TASK GOAL:
Using the records below, transcribe word for word the stretch from the line that contains "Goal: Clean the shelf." through the line that contains "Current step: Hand", both end lines included, and nothing else.

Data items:
________________________
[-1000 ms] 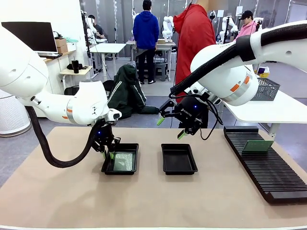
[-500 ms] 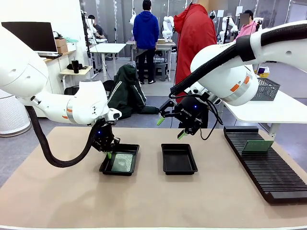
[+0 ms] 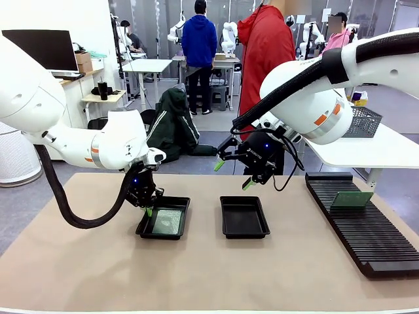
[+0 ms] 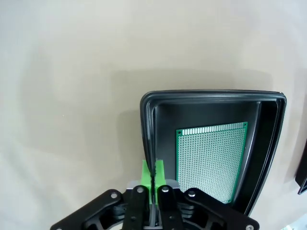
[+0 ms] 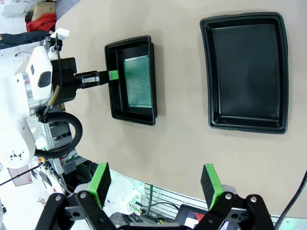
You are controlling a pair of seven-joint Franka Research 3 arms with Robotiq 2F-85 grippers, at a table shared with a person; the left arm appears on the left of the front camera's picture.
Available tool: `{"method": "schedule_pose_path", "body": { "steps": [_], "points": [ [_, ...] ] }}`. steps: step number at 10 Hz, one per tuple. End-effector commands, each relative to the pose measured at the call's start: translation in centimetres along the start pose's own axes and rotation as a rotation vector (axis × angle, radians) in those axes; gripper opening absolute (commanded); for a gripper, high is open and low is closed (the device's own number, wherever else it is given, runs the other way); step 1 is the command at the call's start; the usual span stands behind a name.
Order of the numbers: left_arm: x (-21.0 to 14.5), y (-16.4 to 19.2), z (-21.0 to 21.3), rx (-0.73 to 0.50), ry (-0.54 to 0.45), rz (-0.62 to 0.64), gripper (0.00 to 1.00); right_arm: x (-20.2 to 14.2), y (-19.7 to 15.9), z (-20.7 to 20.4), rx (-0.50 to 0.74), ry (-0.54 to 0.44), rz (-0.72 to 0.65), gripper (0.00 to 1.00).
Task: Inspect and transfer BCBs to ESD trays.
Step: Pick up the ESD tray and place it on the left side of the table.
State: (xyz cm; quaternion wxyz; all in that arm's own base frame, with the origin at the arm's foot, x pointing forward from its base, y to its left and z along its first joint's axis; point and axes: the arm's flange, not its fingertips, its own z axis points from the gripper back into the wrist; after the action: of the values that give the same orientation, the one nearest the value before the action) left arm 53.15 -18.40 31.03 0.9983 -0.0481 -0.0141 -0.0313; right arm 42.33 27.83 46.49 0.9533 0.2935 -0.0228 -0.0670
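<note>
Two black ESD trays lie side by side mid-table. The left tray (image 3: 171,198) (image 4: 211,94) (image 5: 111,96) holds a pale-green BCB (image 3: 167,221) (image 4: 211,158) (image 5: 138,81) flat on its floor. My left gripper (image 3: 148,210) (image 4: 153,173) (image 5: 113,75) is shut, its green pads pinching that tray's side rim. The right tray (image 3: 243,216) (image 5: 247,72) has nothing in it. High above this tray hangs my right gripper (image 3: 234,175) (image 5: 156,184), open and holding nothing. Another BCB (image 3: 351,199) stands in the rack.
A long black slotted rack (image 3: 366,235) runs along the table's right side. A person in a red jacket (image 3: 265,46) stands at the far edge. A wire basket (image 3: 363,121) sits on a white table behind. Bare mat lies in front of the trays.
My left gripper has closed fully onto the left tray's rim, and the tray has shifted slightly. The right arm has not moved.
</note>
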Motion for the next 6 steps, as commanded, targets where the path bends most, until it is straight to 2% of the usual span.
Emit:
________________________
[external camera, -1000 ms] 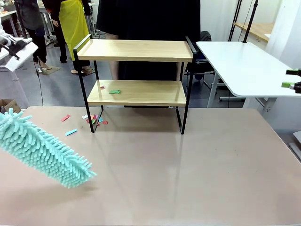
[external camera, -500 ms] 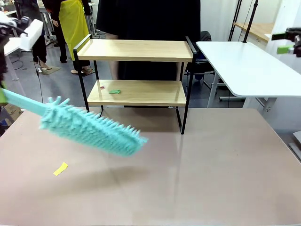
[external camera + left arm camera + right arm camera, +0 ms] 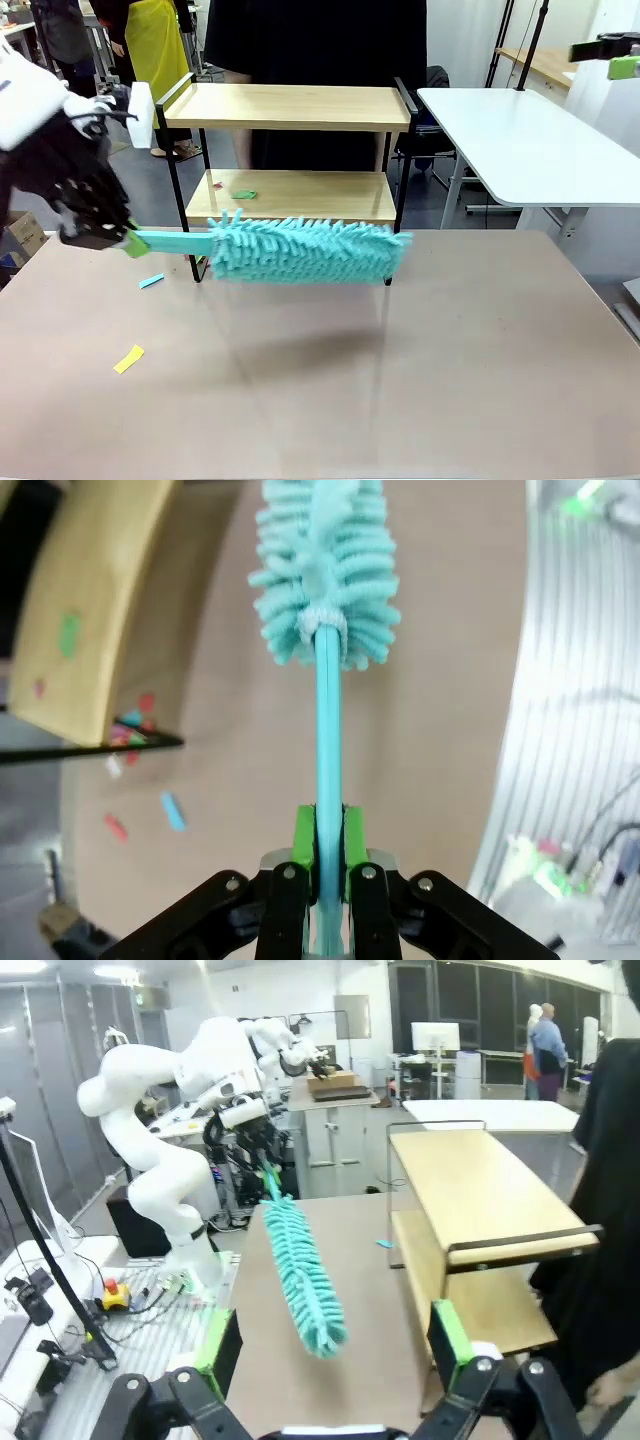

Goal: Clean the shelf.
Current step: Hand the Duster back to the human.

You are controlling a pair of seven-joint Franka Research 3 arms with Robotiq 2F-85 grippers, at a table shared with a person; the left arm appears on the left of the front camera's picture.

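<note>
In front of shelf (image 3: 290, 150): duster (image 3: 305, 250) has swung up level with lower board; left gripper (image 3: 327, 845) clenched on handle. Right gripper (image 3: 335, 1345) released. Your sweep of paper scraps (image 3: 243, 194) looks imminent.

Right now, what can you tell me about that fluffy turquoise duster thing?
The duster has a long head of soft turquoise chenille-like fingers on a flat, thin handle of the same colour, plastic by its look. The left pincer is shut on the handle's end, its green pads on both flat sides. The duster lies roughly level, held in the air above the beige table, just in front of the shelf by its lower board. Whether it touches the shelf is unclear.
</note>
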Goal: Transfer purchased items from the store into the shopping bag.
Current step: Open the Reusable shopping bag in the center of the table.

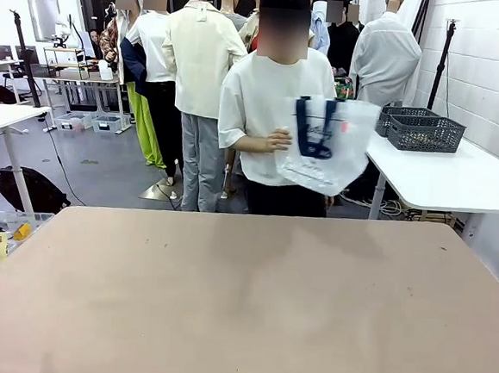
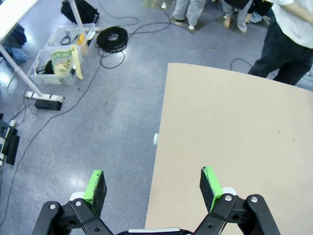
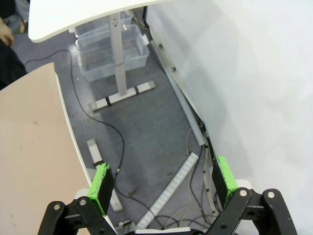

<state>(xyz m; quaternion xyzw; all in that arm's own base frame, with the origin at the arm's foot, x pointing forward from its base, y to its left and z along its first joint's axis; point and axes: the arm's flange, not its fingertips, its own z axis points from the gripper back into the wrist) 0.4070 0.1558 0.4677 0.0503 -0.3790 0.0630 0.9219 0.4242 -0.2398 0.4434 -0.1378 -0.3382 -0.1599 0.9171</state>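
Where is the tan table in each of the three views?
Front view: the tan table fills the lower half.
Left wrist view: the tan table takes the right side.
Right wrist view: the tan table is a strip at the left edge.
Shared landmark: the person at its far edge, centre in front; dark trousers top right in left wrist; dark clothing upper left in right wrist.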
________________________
ANSWER TO THIS EXERCISE:
Goal: Clean the shelf.
Current step: Hand the Duster back to the human.

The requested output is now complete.